Theorem 3.55 Rudin (rearrangement and convergence) 
If $\sum a_n$ is a series of complex numbers which converges absolutely, then every rearrangement of $\sum a_n$ converges, and they all converge to the same sum. 
Proof: Let $\sum a_n'$ be a rearrangement , with partial sums $s_n'$. Given $\epsilon > 0$ there exist an integer $N$ such that $m \geq m \geq N$ implies
  $$\sum\limits_{i=n}^m \vert a_i\vert \leq \epsilon. \tag{26}\label{26}$$
Now choose $p$ such that the integers $1, 2, 3, \ldots, N$ are all contained in the set $k_1, k_2, \ldots, k_p$.  [Here  $\{k_n\}, n= 1, 2, 3, \ldots$ is a sequence where every positive integer appears once and only once; $a_n' = a_{k_n}$ for each $n= 1, 2, 3, \ldots$. Then we say that $\sum a_n'$ is a rearrangement of $\sum a_n$.]  Then if $n > p$ , the numbers $a_1,...,a_N$ will cancel in the difference $s_n - s_n'$ , so that $\vert s_n - s_n' \vert \leq \epsilon$, by \eqref{26} Hence ${s_n'}$ converges to the same sum as $\{s_n\}$.

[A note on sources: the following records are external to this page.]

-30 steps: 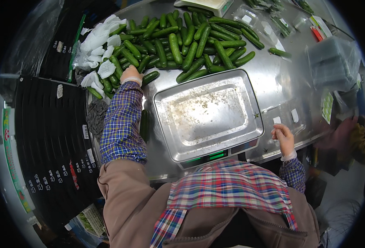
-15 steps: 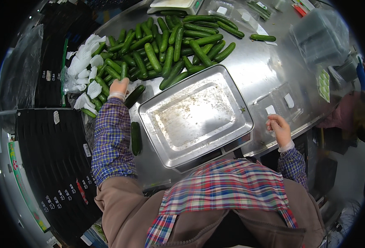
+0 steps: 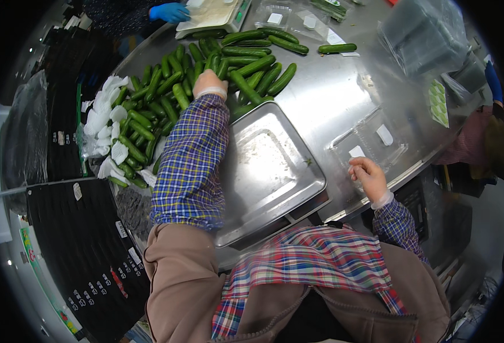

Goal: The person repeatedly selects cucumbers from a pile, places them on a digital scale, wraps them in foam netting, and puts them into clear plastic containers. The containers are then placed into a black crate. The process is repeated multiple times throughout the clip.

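Metal table (image 3: 315,108): left hand (image 3: 211,84) on cucumbers (image 3: 180,96), closure unclear; right hand (image 3: 371,179) half-curled.

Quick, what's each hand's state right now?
Left hand: among cucumbers; fingertips hidden, grip can't be told.
Right hand: loosely curled, nothing visibly held; fully closed or not, can't tell.

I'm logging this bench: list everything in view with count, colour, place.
Table: one, silver, centre
Cucumbers: dozens, green, heaped far left; one apart, right
Tray: one, silver, near edge
Far scale: one, pale top, far edge
Foam nets: several, white, left
Cloth: one, grey, left
Plastic containers: several, clear, right and far edge
Bagged containers: one stack, greyish, far right
Patterned sheet: one, green, right
Crates: several, black, left
Co-worker's glove: one, blue, by far scale
Apron: one, multicoloured, near
Jacket: one, brown, near
Left hand: one, blue sleeve, on cucumbers
Right hand: one, blue sleeve, by plastic container
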A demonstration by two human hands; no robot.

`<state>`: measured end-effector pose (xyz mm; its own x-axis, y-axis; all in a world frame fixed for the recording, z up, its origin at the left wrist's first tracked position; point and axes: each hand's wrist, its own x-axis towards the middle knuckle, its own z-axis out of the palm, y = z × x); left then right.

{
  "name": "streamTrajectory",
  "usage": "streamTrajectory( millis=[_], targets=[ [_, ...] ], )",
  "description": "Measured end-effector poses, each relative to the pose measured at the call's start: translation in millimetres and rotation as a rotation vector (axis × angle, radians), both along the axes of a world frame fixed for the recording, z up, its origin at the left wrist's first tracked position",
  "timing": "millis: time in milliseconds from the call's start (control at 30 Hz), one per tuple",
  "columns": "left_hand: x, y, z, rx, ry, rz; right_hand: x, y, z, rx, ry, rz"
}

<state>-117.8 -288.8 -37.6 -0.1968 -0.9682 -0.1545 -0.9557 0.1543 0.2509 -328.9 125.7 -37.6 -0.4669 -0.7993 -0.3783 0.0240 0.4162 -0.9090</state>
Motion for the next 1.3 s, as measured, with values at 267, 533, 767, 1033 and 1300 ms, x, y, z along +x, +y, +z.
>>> streamTrajectory(
  millis=[267, 533, 767, 1033, 1300],
  targets=[
    [-11, -4, -4, -0.054, -0.084, 0.11, -20, -83, 29, -0.109, 0.036, 0.189],
    [91, 71, 64, 0.481, 0.684, 0.172, -5, -241, 24, 0.04, 0.046, 0.476],
    [132, 180, 35, 0.561, 0.838, 0.405, 77, -349, 7, 0.326, 0.91, 0.915],
    [155, 196, -5, 0.044, 0.779, 0.311, 87, -304, 69, -0.03, 0.793, 0.588],
    [166, 198, -16, 0.16, 0.791, 0.427, 177, -208, 32, -0.062, 0.468, 0.793]
  ],
)
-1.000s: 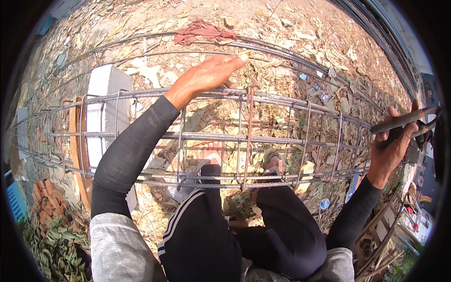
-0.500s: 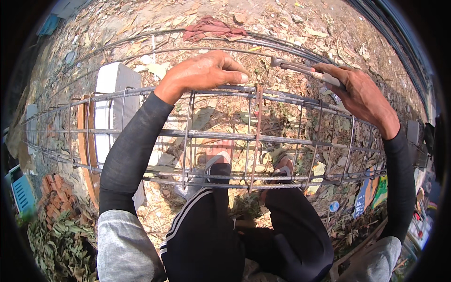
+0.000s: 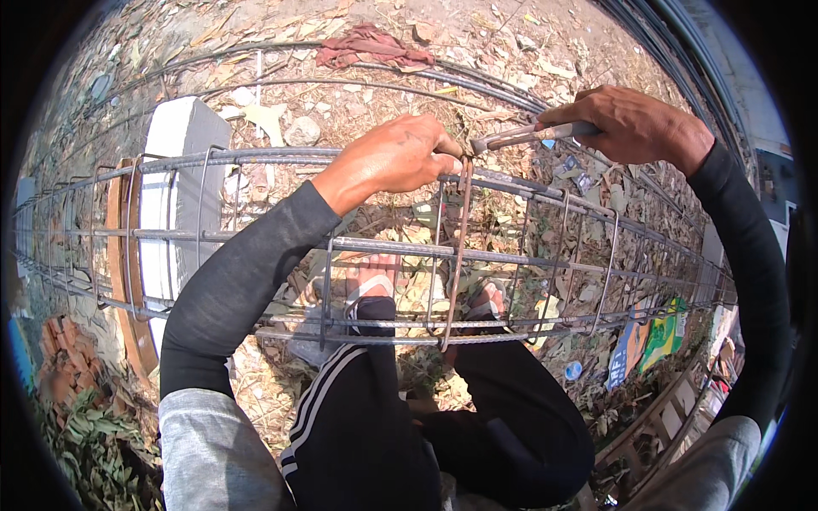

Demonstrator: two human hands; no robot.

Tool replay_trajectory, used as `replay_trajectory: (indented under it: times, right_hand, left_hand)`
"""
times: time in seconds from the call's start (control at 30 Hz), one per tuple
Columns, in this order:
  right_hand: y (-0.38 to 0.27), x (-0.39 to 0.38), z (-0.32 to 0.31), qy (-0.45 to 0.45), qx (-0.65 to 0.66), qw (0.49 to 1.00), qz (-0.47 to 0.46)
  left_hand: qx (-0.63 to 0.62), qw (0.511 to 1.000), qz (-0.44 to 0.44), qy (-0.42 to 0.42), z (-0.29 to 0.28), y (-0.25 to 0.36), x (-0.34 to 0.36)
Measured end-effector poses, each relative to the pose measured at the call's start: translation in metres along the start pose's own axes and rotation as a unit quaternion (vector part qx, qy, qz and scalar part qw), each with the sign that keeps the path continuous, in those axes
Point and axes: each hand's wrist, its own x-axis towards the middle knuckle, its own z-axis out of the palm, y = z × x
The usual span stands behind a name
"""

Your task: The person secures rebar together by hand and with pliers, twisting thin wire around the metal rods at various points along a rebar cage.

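A long rebar cage (image 3: pixel 383 244) of ribbed bars and square stirrups lies across in front of me. My left hand (image 3: pixel 394 158) rests over its far top bar, fingers pinched at the upper corner of a rusty stirrup (image 3: pixel 457 255). Whatever is between those fingertips is too small to make out. With my right hand (image 3: pixel 635 126) I grip the handles of metal pincers (image 3: pixel 532 134). Their jaws are right beside my left fingertips, at the stirrup's corner. Whether the jaws bite on anything cannot be seen clearly.
A white block (image 3: pixel 170 204) and a wooden board (image 3: pixel 128 272) stand at the cage's left part. Loose bars and a red cloth (image 3: pixel 371 47) lie beyond it. Bricks (image 3: pixel 72 358) are piled at the left. My feet are under the cage on leaf-strewn ground.
The pincers have come left and down, from above the far bar to the stirrup's corner. My left hand has moved right to that corner, and the view has shifted slightly.
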Motion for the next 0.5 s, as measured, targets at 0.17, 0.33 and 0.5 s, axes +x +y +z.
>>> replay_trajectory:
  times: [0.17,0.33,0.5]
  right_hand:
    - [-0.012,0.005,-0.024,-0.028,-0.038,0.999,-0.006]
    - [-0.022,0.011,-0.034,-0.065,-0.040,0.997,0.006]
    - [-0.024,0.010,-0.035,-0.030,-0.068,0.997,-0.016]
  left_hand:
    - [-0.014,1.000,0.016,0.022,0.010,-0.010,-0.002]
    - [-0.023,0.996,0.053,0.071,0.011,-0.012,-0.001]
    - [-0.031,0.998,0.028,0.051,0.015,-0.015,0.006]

My question is how can I conclude this from \eqref{26};  $\vert s_n - s_n' \vert \leq \epsilon$
 A: The sum $s_n$ comprises $a_1,\, \dotsc,\, a_N$, and also $a_{N+1},\, \dotsc,\, a_n$. The sum $s_n'$ comprises $a_1,\, \dotsc,\, a_N$, and also the $a_k$ for $k$ in a finite set $F$ disjoint from $\{1,\, \dotsc,\, N\}$. Let $G = \{N+1,\, \dotsc,\, n\}$. Then
$$s_n - s_n' = \sum_{k\in G} a_k - \sum_{k\in F} a_k = \sum_{k\in G\setminus F} a _k - \sum_{k \in F\setminus G} a_k,$$
whence
$$\lvert s_n - s_n'\rvert \leqslant \sum_{k \in G\setminus F} \lvert a_k\rvert + \sum_{k \in F\setminus G} \lvert a_k\rvert = \sum_{k \in (G\setminus F) \cup (F\setminus G)} \lvert a_k\rvert \leqslant \varepsilon,$$
since $(G\setminus F) \cup (F\setminus G) \subset \{N+1,\, \dotsc,\, m\}$ for large enough $m$.
A: $$N \leq p < n.$$
$$s_n = a_1 + \cdots + a_N + a_{N+1} + \cdots + a_n.$$
$$s'_n = a_{k_1} + \cdots + a_{k_N} + \cdots + a_{k_p} + a_{k_{p+1}} + \cdots + a_{k_n}.$$
$$\{1, \cdots, N\} \subset \{1, \cdots, n\}.$$
$$\{1, \cdots, N\} \subset \{k_1, \cdots, k_p\} \subset \{k_1, \cdots, k_n\}.$$
$$\{1,\cdots,N\}\subset\{k_1,\cdots,k_n\}\cap\{1,\cdots,n\}.$$
$$T:=(\{k_1,\cdots,k_n\}\cup\{1,\cdots,n\})-(\{k_1,\cdots,k_n\}\cap\{1,\cdots,n\}).$$
$$T \cap \{1, \cdots, N\} = \emptyset.$$
$$\text{If } i \in T, \text{ then } i \geq N+1.$$
$$|s_n - s'_n| \leq \sum_{i \in T} |a_i| \leq \sum_{i=N+1}^{\max{T}} |a_i| \leq \epsilon.$$